Assigned task
The response should be the complete listing below, unchanged.
-------- Data section --------
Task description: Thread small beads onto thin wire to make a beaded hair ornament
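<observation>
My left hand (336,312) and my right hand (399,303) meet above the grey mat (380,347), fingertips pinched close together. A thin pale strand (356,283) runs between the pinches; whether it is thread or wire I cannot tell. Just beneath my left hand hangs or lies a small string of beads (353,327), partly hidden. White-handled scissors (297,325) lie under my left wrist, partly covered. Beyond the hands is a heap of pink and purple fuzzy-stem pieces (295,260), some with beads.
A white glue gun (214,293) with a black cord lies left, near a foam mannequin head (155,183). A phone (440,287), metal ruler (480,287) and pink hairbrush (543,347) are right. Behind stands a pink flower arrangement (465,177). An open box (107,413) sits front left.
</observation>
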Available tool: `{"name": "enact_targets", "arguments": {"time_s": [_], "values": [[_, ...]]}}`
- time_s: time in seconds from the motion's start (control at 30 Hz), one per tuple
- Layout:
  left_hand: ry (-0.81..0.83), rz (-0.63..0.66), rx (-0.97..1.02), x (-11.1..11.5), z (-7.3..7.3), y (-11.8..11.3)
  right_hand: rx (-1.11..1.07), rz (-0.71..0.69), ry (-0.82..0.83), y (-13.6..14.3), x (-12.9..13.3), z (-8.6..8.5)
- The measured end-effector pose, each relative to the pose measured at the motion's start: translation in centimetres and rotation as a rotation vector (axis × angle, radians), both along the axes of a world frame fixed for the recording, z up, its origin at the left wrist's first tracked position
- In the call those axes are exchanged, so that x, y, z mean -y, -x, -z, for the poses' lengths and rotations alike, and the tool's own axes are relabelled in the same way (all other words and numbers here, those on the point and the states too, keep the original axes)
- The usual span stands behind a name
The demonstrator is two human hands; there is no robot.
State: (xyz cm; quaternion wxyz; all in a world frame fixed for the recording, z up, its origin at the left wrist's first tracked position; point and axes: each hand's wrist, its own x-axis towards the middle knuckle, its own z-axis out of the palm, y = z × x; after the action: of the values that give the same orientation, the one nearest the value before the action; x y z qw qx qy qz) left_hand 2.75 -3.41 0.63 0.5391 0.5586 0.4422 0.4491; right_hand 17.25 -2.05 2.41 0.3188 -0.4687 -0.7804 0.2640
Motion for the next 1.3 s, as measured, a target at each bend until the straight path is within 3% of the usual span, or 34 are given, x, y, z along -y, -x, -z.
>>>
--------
Completed task
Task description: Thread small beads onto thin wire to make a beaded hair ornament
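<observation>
My left hand (336,312) and my right hand (399,303) meet above the grey mat (380,347), fingertips pinched close together. A thin pale strand (356,283) runs between the pinches; whether it is thread or wire I cannot tell. Just beneath my left hand hangs or lies a small string of beads (353,327), partly hidden. White-handled scissors (297,325) lie under my left wrist, partly covered. Beyond the hands is a heap of pink and purple fuzzy-stem pieces (295,260), some with beads.
A white glue gun (214,293) with a black cord lies left, near a foam mannequin head (155,183). A phone (440,287), metal ruler (480,287) and pink hairbrush (543,347) are right. Behind stands a pink flower arrangement (465,177). An open box (107,413) sits front left.
</observation>
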Available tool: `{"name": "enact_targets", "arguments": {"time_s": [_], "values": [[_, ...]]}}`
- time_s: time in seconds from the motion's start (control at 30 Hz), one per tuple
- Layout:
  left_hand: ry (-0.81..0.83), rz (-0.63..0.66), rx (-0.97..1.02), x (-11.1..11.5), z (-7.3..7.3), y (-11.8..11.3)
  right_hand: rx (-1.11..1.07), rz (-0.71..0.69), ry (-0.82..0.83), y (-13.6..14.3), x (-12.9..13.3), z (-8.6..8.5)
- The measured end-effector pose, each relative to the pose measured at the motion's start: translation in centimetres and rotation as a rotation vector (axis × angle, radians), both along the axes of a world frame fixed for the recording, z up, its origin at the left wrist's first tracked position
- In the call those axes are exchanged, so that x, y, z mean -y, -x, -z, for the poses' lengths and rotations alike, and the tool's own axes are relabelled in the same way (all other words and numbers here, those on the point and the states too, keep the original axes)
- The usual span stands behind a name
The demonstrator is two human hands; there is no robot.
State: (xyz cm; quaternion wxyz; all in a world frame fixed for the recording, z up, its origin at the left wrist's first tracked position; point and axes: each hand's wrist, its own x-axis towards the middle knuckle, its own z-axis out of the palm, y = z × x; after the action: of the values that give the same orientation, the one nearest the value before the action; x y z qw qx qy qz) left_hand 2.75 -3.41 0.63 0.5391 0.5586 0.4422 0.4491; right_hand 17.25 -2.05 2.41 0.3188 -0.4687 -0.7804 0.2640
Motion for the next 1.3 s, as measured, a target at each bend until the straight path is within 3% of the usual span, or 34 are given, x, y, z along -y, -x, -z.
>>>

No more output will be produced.